Whilst Ayushman Bharat has been heralded as a boon for patients below the poverty line who struggle to access healthcare, corruption continues to dog the scheme. To counteract Ayushman Bharat corruption, stringent action will be taken against those found to engage in corrupt practices during their administration of the initiative.
Fraud by hospitals has been a significant issue ever since the scheme rolled out in September last year. 18,694 hospitals are empanelled under the scheme, the majority of which belong to the private sector. However, even as their participation has enabled patients to make savings of crores of rupees in medical expenses, it also led to crores of rupees secreting from the scheme into the palms of fraudulent facilities and medicos.
Almost 3,000 suspicious cases have been identified, according to a recent report in MoneyControl. Rs 2.29 crore has been recouped by the National Health Authority (NHA), the senior body responsible for implementing the programme. All told, the suspicious cases run up a cost of Rs 4.5 crore.
As previously reported by Health Issues India, one response tabled by authorities to Ayushman Bharat corruption has been to name and shame hospitals implicated. “As part of the government’s zero-tolerance towards corruption,” Union Health Minister Dr Harsh Vardhan said earlier this year, “names of 111 hospitals, which have been de-empanelled…have been put up on the official website of the AB-PMJAY [Ayushman Bharat-Pradhan Mantri Jan Arogya Yojana] as a part of our ‘name and shame’ policy.”
As of August, 338 hospitals were served with show-cause notices or de-empanelled from providing services under Ayushman Bharat according to the MoneyControl report.
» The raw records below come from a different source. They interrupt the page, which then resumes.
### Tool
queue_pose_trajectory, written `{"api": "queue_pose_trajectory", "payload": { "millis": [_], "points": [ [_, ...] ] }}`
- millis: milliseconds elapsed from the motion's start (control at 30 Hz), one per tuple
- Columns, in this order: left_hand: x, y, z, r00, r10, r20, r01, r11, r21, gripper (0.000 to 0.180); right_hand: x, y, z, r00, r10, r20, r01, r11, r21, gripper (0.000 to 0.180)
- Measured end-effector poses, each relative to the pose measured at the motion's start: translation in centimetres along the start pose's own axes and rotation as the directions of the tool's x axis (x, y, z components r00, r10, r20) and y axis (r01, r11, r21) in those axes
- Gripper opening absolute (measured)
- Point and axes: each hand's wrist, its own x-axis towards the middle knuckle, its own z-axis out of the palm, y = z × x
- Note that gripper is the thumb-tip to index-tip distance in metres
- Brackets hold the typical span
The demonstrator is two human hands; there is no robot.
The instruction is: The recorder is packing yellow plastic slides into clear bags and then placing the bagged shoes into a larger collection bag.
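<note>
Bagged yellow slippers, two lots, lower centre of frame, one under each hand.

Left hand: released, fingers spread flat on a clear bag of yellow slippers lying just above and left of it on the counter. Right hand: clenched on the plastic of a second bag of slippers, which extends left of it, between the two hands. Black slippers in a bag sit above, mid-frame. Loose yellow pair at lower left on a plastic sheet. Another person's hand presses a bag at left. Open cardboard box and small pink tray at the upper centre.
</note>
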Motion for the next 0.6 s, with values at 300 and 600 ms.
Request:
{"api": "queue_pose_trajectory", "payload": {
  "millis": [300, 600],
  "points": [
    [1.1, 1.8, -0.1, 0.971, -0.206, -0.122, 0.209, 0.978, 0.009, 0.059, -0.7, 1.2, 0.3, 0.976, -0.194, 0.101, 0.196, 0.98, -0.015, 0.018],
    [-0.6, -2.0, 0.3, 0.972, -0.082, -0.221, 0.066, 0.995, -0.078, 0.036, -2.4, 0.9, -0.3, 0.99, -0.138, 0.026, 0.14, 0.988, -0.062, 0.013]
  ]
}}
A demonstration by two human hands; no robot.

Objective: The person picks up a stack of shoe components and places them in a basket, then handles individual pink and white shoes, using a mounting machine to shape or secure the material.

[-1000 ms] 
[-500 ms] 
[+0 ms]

Hospitals caught engaging in corrupt practice in the course of implementing Ayushman Bharat will also be prohibited from participation in any government-run scheme going forward.
To address Ayushman Bharat corruption, a National Anti-Fraud Unit (NAFU) and State Anti-Fraud Units (SAFU) will be established by the NHA and provisions will be made in regulations to allow members of the public to blow the whistle on instances of corruption.
“We are taking stern action against such fraudsters and have filed criminal cases and FIRs [first incident reports] in some cases,” said NHA chief executive officer Dr Indu Bhushan earlier this year.